Data extracted from a collection
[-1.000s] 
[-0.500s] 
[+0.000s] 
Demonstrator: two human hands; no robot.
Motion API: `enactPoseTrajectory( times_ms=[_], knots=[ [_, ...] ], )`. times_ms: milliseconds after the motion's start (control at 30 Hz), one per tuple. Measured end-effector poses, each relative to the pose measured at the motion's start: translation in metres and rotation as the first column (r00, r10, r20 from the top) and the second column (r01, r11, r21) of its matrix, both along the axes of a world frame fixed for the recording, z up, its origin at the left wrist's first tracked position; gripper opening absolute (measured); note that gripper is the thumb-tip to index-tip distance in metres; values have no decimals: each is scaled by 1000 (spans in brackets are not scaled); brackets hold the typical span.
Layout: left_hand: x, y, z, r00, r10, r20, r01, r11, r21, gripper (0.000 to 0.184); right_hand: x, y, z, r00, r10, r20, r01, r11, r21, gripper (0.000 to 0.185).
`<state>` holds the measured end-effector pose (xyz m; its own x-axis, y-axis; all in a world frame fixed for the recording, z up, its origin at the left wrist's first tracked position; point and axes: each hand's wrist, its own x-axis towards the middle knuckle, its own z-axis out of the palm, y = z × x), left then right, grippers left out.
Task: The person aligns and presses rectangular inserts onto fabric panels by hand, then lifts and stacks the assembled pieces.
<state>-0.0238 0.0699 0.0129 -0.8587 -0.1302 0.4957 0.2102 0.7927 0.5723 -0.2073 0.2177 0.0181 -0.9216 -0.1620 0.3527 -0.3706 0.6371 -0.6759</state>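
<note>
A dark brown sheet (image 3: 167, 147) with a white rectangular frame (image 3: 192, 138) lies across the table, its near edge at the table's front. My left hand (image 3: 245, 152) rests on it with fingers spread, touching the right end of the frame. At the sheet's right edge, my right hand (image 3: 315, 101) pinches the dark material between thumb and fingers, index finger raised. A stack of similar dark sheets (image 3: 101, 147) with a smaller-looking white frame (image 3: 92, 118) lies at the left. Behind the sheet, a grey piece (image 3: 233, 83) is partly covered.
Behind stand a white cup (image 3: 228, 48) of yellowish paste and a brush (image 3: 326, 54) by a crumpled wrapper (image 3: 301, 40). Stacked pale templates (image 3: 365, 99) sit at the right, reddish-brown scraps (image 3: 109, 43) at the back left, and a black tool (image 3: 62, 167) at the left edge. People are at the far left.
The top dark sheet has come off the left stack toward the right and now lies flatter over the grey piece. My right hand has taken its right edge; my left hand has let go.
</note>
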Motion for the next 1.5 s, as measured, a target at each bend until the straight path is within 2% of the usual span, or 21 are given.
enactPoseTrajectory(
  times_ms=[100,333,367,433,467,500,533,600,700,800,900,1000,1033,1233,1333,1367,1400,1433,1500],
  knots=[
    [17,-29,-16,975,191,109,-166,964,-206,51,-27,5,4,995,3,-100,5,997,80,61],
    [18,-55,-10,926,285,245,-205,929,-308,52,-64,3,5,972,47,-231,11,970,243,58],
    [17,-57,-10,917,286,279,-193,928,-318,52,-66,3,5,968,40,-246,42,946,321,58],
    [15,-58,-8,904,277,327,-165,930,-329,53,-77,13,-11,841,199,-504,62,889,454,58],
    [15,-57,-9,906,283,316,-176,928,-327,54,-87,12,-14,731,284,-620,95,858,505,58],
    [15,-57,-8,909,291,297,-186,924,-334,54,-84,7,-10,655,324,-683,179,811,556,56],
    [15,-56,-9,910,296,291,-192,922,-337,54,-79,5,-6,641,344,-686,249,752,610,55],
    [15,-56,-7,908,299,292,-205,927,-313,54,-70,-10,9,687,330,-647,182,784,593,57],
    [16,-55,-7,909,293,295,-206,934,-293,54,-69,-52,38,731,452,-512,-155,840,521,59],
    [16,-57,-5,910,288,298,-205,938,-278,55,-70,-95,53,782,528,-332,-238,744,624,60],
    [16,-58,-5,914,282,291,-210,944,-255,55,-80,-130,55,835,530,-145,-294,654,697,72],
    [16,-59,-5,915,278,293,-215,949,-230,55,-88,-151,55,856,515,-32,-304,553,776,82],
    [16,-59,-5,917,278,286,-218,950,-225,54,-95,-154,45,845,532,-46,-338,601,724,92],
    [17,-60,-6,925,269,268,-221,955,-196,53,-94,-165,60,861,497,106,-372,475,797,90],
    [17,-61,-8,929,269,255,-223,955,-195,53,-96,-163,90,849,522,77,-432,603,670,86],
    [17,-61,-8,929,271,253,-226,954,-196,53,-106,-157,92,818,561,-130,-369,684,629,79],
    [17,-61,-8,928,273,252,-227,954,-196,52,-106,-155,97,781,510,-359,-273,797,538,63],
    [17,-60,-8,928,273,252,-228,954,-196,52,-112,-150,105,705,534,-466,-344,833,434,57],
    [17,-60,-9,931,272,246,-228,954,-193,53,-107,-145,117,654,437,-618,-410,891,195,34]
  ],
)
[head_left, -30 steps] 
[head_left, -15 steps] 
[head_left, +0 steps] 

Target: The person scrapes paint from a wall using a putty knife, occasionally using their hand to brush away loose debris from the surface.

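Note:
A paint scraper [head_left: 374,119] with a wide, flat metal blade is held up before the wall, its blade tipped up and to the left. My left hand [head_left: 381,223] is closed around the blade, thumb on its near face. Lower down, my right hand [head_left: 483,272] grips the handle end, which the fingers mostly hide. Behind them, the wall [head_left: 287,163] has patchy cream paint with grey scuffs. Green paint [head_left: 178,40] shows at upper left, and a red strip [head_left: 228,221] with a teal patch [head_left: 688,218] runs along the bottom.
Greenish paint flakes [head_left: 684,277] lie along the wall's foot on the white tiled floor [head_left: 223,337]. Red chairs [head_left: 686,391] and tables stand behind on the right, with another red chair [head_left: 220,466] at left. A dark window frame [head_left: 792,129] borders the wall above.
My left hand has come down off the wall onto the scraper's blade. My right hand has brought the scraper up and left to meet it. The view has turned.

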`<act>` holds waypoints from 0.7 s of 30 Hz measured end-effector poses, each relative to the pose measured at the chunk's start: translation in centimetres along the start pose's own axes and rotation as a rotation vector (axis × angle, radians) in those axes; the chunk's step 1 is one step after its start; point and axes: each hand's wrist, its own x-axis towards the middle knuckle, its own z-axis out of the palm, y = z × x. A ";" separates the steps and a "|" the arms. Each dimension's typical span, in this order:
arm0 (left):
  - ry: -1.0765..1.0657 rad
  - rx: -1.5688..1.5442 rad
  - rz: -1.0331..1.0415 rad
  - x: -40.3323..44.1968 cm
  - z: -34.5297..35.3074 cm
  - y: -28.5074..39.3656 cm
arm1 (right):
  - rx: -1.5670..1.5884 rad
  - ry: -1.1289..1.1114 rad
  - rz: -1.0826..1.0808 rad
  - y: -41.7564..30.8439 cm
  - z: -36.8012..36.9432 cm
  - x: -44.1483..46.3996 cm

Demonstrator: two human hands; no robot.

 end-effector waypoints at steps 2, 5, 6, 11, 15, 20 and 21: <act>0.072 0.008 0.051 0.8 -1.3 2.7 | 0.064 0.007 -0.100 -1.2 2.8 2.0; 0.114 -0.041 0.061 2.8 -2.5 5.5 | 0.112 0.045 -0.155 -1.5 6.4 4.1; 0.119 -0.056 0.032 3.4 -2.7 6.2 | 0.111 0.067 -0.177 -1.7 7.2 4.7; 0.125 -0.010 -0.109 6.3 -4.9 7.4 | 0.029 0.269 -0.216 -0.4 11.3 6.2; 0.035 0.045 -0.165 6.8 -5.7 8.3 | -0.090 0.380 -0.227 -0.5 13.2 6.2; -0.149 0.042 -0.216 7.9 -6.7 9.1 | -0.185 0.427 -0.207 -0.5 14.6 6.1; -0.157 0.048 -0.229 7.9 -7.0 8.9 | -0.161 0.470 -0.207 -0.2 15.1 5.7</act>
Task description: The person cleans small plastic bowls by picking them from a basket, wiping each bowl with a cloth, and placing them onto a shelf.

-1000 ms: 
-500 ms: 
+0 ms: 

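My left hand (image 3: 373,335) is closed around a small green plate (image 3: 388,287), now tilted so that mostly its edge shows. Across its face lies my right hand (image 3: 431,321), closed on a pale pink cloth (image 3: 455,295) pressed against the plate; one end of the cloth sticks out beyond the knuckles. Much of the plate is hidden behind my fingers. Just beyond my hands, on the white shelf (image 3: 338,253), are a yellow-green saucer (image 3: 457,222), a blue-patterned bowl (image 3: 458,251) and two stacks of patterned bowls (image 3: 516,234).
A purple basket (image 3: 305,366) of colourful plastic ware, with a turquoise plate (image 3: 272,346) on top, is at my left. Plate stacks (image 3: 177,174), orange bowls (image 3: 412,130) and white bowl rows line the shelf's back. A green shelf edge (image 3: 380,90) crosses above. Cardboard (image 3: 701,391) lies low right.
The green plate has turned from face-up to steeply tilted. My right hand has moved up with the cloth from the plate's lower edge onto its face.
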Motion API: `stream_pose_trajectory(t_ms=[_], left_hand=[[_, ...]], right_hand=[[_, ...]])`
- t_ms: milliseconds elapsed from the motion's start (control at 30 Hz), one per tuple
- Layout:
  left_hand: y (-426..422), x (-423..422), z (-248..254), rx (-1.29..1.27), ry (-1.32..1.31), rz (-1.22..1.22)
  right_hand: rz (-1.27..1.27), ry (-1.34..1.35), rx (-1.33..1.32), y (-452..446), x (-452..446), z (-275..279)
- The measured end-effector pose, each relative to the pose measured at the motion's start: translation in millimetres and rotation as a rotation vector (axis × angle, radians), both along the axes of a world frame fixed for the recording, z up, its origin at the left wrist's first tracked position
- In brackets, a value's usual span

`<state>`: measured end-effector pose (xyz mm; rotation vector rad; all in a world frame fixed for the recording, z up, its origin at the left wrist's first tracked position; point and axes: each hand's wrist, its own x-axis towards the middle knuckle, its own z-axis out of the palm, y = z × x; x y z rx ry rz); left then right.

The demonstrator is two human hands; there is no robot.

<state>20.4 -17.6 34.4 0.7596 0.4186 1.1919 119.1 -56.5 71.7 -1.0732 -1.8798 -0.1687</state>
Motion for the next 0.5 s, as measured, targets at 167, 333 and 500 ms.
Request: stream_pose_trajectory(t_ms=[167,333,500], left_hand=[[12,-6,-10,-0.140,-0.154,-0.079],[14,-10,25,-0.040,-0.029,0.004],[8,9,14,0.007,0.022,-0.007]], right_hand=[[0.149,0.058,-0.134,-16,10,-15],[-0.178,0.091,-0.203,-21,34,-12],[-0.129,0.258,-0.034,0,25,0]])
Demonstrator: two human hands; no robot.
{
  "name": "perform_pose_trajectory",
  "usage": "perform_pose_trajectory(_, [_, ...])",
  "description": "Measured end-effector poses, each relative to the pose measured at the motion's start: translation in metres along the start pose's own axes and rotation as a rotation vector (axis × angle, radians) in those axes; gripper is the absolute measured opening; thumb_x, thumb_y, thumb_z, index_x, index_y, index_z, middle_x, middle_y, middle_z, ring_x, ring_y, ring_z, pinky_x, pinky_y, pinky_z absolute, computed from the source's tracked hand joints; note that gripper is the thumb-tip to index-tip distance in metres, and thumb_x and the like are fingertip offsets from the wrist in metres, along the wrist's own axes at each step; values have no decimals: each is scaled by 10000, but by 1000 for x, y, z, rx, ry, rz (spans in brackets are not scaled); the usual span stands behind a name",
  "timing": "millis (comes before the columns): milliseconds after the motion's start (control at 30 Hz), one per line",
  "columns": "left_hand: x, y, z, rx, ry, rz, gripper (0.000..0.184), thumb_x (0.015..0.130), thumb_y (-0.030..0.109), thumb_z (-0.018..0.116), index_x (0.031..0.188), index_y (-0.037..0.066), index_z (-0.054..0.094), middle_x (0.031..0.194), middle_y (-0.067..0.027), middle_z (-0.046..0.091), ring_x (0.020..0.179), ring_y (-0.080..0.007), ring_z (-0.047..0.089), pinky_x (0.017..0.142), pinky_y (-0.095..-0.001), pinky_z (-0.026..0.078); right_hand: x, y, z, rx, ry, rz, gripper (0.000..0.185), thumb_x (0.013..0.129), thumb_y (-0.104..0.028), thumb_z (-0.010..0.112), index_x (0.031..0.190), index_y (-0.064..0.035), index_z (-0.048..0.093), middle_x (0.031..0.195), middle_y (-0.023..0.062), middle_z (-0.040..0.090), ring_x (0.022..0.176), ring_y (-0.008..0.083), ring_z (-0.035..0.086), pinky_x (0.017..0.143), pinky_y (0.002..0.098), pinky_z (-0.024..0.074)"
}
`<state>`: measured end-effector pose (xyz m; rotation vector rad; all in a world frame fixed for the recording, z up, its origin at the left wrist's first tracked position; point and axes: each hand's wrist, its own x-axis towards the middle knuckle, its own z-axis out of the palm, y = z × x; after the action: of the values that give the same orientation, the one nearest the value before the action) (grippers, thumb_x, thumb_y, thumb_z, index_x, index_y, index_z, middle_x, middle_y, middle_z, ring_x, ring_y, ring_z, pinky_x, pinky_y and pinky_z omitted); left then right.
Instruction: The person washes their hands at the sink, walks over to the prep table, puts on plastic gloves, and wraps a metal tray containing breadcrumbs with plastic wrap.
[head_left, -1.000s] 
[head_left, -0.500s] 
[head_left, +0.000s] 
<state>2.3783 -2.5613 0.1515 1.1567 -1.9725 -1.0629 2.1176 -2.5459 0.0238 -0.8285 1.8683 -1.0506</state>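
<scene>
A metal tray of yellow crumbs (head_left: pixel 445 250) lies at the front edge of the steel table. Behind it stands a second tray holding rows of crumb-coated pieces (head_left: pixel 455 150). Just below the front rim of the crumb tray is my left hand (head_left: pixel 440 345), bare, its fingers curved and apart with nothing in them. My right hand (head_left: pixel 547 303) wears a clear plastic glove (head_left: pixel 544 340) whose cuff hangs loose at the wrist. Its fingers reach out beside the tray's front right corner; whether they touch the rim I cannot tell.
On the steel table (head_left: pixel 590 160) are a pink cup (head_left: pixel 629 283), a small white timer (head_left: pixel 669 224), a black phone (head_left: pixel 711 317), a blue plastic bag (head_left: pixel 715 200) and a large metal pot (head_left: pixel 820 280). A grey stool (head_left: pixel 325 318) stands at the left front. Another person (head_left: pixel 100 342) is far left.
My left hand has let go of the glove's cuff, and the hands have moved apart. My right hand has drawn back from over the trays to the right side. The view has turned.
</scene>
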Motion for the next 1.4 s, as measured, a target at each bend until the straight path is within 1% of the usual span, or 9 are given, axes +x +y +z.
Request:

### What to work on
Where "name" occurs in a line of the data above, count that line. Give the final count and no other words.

### Reply
2